= What to work on =
Copy the listing exactly, images excluded.
----- Provided material -----
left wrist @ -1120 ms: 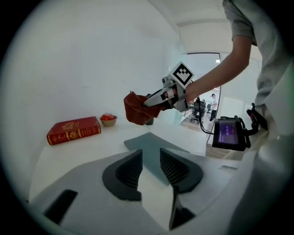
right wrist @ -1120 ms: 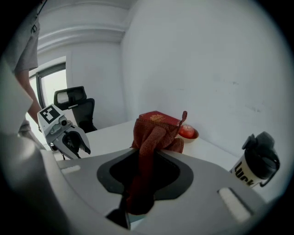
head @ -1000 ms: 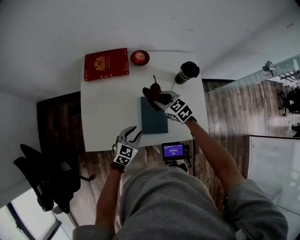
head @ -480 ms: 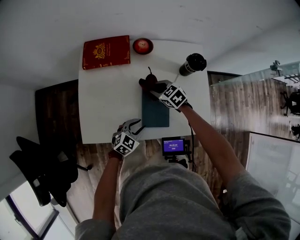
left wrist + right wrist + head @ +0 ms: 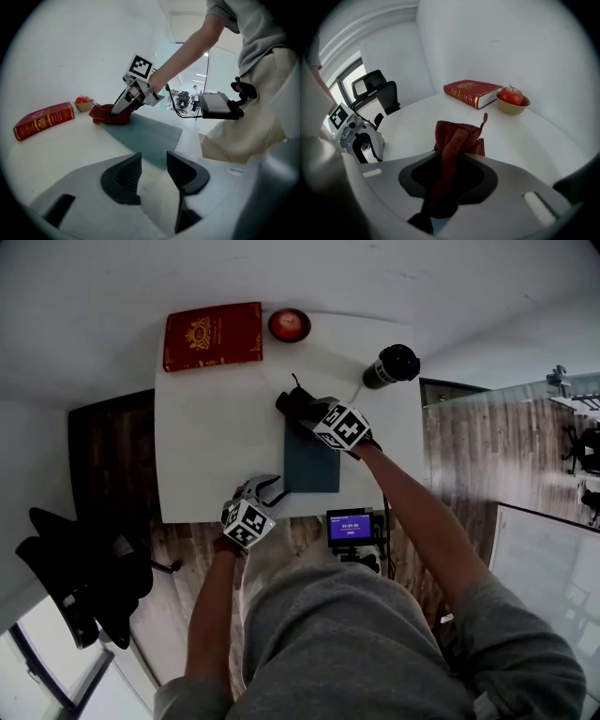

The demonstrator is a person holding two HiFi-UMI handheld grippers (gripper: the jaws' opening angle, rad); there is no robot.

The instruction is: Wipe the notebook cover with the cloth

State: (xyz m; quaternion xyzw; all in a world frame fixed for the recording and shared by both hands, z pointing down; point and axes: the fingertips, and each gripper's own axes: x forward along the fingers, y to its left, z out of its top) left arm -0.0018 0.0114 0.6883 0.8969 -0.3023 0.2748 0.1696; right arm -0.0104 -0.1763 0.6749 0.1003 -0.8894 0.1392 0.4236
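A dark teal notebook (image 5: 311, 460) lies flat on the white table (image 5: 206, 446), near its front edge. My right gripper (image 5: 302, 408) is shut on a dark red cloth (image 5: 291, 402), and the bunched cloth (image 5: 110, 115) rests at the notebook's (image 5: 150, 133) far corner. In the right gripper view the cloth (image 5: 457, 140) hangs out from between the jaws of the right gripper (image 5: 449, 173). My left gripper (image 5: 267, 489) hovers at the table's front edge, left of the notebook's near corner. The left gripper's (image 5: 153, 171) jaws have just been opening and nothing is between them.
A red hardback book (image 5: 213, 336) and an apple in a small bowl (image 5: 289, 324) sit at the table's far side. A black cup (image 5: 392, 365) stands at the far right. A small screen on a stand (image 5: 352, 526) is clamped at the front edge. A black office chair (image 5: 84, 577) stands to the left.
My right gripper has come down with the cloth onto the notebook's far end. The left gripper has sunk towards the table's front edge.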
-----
= Final answer =
left wrist @ -1120 ms: 
right wrist @ -1120 ms: 
head @ -1000 ms: 
head @ -480 ms: 
left wrist + right wrist + head @ +0 ms: 

The demonstrator is a person holding two HiFi-UMI handheld grippers (gripper: the jaws' opening angle, rad); there is no robot.

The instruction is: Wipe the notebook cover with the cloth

State: (xyz m; quaternion xyzw; all in a world frame fixed for the recording and shared by both hands, z pointing down; point and axes: the fingertips, and each gripper's own axes: x forward along the fingers, y to its left, z out of its top) left arm -0.0018 0.0114 0.6883 0.8969 -0.3023 0.2748 0.1696; right arm -0.0104 -0.1763 0.6749 0.1003 -0.8894 0.1392 0.4236
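A dark teal notebook (image 5: 311, 460) lies flat on the white table (image 5: 206, 446), near its front edge. My right gripper (image 5: 302, 408) is shut on a dark red cloth (image 5: 291, 402), and the bunched cloth (image 5: 110, 115) rests at the notebook's (image 5: 150, 133) far corner. In the right gripper view the cloth (image 5: 457, 140) hangs out from between the jaws of the right gripper (image 5: 449, 173). My left gripper (image 5: 267, 489) hovers at the table's front edge, left of the notebook's near corner. The left gripper's (image 5: 153, 171) jaws have just been opening and nothing is between them.
A red hardback book (image 5: 213, 336) and an apple in a small bowl (image 5: 289, 324) sit at the table's far side. A black cup (image 5: 392, 365) stands at the far right. A small screen on a stand (image 5: 352, 526) is clamped at the front edge. A black office chair (image 5: 84, 577) stands to the left.
My right gripper has come down with the cloth onto the notebook's far end. The left gripper has sunk towards the table's front edge.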

The exercise has been answered in full.